Imagine every episode of a sitcom ever where a room is divided in half with a piece of tape and the wacky hijinks that ensue. Then imagine over 1000 years of festering hatred and the extremely officious nature of those likely to hang around, and mix with whatever Protestant, non-denominational, Mormon, whatever who wants to come in and doesn't know the whole story, and you have a powder keg. Riots happen frequently here.
Can't wait to find out which of these denominations correctly interpreted the Bible!
This is exactly the image I have in my head when someone says "religion."

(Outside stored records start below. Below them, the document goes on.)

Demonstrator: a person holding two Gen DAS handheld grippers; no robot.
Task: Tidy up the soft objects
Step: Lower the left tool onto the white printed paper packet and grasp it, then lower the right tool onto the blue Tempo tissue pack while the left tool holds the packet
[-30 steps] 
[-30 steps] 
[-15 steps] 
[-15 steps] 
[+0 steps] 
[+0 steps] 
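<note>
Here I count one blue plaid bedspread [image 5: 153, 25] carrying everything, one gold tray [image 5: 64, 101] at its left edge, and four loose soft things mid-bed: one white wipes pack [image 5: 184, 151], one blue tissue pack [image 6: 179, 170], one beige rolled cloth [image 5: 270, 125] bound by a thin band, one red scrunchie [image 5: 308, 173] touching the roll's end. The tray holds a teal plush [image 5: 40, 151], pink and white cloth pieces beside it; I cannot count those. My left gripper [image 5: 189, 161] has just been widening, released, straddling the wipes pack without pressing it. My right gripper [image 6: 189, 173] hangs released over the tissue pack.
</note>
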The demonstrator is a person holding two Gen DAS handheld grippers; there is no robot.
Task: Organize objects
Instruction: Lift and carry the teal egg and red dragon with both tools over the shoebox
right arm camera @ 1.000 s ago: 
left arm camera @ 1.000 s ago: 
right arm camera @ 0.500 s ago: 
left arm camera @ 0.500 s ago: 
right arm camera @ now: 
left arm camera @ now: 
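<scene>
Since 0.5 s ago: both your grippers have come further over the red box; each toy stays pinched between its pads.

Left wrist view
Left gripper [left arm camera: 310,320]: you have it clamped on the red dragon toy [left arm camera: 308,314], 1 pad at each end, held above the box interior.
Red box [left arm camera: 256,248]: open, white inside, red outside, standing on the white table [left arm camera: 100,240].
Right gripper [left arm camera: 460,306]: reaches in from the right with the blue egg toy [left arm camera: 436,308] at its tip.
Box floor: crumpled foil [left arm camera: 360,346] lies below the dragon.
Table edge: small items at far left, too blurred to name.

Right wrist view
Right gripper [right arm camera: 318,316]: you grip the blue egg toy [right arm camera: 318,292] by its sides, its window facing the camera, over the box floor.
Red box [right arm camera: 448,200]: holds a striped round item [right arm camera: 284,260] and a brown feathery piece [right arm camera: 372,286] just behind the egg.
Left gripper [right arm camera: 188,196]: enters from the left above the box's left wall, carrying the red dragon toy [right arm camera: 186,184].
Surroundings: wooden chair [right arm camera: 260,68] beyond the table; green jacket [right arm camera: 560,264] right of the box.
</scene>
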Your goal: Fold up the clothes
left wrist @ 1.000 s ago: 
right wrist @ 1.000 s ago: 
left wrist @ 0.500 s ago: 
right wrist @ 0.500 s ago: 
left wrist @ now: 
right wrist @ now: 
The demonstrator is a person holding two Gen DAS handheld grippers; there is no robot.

How many problems would be solved if the cops didn't show up to stop them, but instead just sent an envoy to say, "You're all men of God, so there will be no arrests today. And remember, if you ask God will forgive any sin. Here are some swords."
|Oscar Wildcat |
MAGIC MISSILE! MAGIC MISSILE!
Can't you guys PLEASE just kill each other already. We really don't need you anymore.
And every single one of them will die one day without ever questioning this behavior. Religion.
Just knock it down. Now NOBODY gets to play with it. Happy?
Yeah, yeah, "LOL XTIANS". Yet if these were Shaolin monks, we'd all think they were totally awesome.